In [1]:
!pip install -q polyglot
!pip install -q conllu

In [2]:
import torch
from torch import nn
from torch import optim
import numpy as np
from polyglot.mapping import Embedding
from conllu import parse
from tqdm import tqdm
from collections import Counter

In [3]:
from google.colab import drive
drive.mount('/content/drive')
%cd "/content/drive/MyDrive/DL for NLP project/"

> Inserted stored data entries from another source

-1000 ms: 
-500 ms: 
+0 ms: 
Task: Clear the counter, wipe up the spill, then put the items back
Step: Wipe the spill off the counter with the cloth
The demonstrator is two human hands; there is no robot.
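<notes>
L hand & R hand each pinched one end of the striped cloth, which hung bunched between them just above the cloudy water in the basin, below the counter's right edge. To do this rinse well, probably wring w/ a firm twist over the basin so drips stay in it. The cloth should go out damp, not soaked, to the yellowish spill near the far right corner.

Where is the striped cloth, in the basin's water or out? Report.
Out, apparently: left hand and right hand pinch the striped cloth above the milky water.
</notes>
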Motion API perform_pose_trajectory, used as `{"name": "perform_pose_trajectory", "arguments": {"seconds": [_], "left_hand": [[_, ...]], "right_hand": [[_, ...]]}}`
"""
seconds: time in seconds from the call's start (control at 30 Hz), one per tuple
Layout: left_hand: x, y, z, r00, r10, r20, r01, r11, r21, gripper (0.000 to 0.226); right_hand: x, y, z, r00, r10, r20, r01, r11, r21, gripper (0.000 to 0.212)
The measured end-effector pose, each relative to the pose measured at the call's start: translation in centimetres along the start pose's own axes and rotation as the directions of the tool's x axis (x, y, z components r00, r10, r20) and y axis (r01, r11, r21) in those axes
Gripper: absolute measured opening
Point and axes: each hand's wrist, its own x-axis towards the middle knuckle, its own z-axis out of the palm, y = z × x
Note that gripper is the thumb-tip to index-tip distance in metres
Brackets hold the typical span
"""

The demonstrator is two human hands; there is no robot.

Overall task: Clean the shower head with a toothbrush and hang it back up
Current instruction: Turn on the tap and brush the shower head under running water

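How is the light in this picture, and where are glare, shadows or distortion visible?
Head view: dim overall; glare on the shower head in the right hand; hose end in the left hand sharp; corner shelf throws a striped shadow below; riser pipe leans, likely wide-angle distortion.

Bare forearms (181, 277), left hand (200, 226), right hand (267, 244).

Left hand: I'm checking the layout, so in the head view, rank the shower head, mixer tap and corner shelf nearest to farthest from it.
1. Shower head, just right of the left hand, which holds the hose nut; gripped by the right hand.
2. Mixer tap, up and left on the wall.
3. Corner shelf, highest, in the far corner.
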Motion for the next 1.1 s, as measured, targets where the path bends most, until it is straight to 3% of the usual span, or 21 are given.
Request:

Drive already mounted at /content/drive; to attempt to forcibly remount, call drive.mount("/content/drive", force_remount=True).
/content/drive/MyDrive/DL for NLP project


In [4]:
embeds = Embedding.from_glove('polyglot/en.polyglot.txt')
device = torch.device("cuda" if torch.cuda.is_available() else "cpu")

In [5]:
with open("languages/en/en-ud-train.conllu") as file:
    train_data = parse(file.read())
with open("languages/en/en-ud-dev.conllu") as file:
    dev_data = parse(file.read())
with open("languages/en/en-ud-test.conllu") as file:
    test_data = parse(file.read())

In [6]:
def build_indexes(data):
    w2i = {}
    c2i = {}
    l2i = {}
    w2i["_UNK"] = 0
    c2i["_UNK"] = 0
    c2i["<w>"] = 1
    c2i["</w>"] = 2
    for sentence in data:
        for token in sentence:
            word = token['form'].lower()
            if word not in w2i:
                w2i[word] = len(w2i)
            for character in list(word):
                if character not in c2i:
                    c2i[character] = len(c2i)
            if token['upos'] not in l2i:
                l2i[token['upos']] = len(l2i)
    return w2i, c2i, l2i
w2i, c2i, l2i = build_indexes(train_data)

In [7]:
def build_embedding_matrix(w2i, embeds):
    embedding_matrix = torch.FloatTensor(size=(len(w2i), 64))
    for word, index in w2i.items():
        embedding = embeds.get(word.lower())
        if embedding is not None:
            embedding_matrix[index] = torch.FloatTensor(embedding)
        else:
            embedding_matrix[index] = torch.rand((1,64))
    return embedding_matrix
embedding_matrix = build_embedding_matrix(w2i, embeds)

In [8]:
freqbin = {word : int(np.log(frequency)) for word, frequency in Counter([token['form'].lower() for sentence in train_data for token in sentence]).items()}

In [9]:
class Character_Encoder(nn.Module):

    def __init__(self, vocab_size):
        super(Character_Encoder, self).__init__()
        self.embedding = nn.Embedding(num_embeddings=vocab_size, embedding_dim=100)
        self.bilstm = nn.LSTM(input_size=100, hidden_size=100, num_layers=1, bidirectional=True)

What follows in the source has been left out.